» What is being asked
Give the data below again exactly as written, without its pictures.

» Information supplied
================
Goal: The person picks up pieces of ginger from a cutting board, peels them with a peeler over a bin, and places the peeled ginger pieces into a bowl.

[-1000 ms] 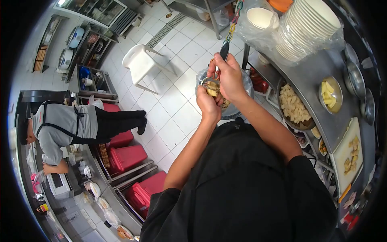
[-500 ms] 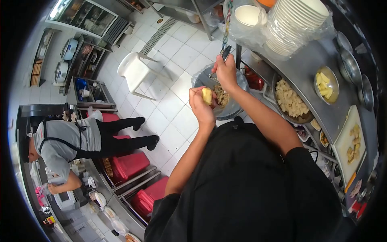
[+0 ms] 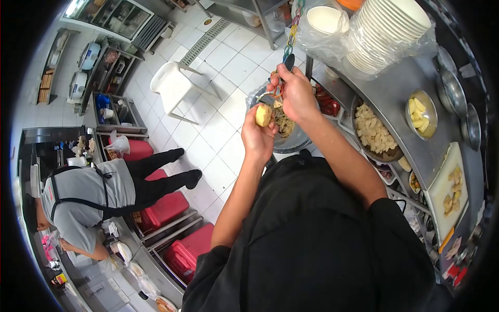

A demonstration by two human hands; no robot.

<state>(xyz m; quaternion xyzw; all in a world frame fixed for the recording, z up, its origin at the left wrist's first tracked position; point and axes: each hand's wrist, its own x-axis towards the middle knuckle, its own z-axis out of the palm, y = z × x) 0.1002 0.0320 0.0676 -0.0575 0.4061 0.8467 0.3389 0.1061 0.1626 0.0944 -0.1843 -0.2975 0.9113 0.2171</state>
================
» Reply
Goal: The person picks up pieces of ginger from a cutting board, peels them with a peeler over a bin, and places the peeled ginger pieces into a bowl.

[-1000 ms] 
[-500 ms] 
[+0 ms] 

A demonstration by two human hands; no robot.

<state>(xyz m; quaternion xyzw; all in a world frame fixed for the recording, z up, its origin at the left wrist's first tracked position; point and axes: each hand's wrist, its own x-axis towards the middle knuckle, its own z-axis out of the palm, y = z × x) 0.1002 0.0320 0.0676 -0.0575 0.4061 0.8467 0.3389 0.1061 0.1626 0.0944 -0.1843 -0.2975 0.9113 0.2171</state>

The exercise is complete.